Agent-Driven Engineering: My 2026 Formal Spec Workflow

Augmenting CI/CD with continuous agency. Using formal specs to power autonomous AI agents and accelerated playtesting.

In my recent post, How I Am Running Sites in 2026, I detailed my current stack centered on Astro and Cloudflare. A common question I’ve received is how this modern, agent-heavy approach reconciles with the CI/CD pipelines we’ve relied on for years.

The answer is simple: Agents don’t replace CI/CD—they augment it. I’m moving toward a paradigm of Continuous Agency. My CI/CD pipelines continue to handle the deterministic “heavy lifting”—building, linting, and deployment—where predictability is a requirement. I’m now layering specialized AI agents on top to handle the continuous exploration, validation, and maintenance tasks that traditional static pipelines simply cannot reach.
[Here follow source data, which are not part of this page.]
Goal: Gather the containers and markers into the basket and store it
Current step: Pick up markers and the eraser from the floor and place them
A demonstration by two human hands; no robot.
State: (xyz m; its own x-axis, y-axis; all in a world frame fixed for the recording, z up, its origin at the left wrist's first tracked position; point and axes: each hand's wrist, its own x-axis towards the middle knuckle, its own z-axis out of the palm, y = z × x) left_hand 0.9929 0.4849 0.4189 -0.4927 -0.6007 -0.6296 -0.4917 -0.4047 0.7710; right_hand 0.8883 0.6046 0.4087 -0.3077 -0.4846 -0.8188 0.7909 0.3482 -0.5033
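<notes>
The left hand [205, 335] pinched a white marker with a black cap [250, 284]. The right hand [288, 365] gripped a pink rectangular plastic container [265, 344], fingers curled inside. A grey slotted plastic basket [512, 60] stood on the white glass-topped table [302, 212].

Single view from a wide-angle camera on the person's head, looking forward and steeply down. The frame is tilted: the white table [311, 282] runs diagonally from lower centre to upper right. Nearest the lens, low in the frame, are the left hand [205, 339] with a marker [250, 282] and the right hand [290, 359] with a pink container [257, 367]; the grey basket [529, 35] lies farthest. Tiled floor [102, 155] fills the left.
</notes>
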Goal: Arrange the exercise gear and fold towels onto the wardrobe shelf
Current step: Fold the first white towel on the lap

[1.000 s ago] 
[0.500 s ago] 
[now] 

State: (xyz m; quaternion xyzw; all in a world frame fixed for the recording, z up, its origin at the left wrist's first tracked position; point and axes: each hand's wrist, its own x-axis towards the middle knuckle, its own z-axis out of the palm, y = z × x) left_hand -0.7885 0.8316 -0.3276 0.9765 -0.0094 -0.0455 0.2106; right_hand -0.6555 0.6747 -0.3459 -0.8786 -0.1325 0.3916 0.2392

The Shift: From Pipelines to Perpetual Agency

Traditional CI/CD is great for consistency, but it hits a wall once systems reach a certain level of complexity. Static YAML pipelines aren’t built to reason about state—they’re built to follow instructions. Continuous Agency empowers intelligent agents to reason about state and act autonomously within that infrastructure.

graph LR
    Spec[Formal Spec] --> Orchestrator
    Orchestrator --> CodeAgent[Code Gen Agent]
    Orchestrator --> Verifier[Verification Agent]
    Orchestrator --> Playtester[Playtest Agent]
    CodeAgent --> GitHub[GitHub PR]
    GitHub --> Cloudflare[Cloudflare Deployment]
    Playtester <-->|CDP/MCP| Browser[Chrome/Browser Engine]
    Browser <-->|Sync State| GameServer[Multiplayer Server]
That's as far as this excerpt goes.